Problem to solve: Print, exactly as they appear, only the lines from the line that contains "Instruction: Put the" through the end of the listing.
Start of Stored data
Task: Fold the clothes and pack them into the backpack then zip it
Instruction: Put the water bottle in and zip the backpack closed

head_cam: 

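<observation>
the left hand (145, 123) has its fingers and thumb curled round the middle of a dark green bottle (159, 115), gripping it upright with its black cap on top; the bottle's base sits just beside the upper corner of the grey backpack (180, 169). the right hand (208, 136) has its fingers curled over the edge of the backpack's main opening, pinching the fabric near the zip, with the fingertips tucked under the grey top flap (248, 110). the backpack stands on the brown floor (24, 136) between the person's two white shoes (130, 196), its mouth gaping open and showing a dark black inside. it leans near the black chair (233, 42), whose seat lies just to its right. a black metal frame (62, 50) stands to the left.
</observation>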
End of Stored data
Answer box:
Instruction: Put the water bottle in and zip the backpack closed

head_cam: 

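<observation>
the left hand (145, 123) has its fingers and thumb curled round the middle of a dark green bottle (159, 115), gripping it upright with its black cap on top; the bottle's base sits just beside the upper corner of the grey backpack (180, 169). the right hand (208, 136) has its fingers curled over the edge of the backpack's main opening, pinching the fabric near the zip, with the fingertips tucked under the grey top flap (248, 110). the backpack stands on the brown floor (24, 136) between the person's two white shoes (130, 196), its mouth gaping open and showing a dark black inside. it leans near the black chair (233, 42), whose seat lies just to its right. a black metal frame (62, 50) stands to the left.
</observation>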

Nothing else remains in this exercise.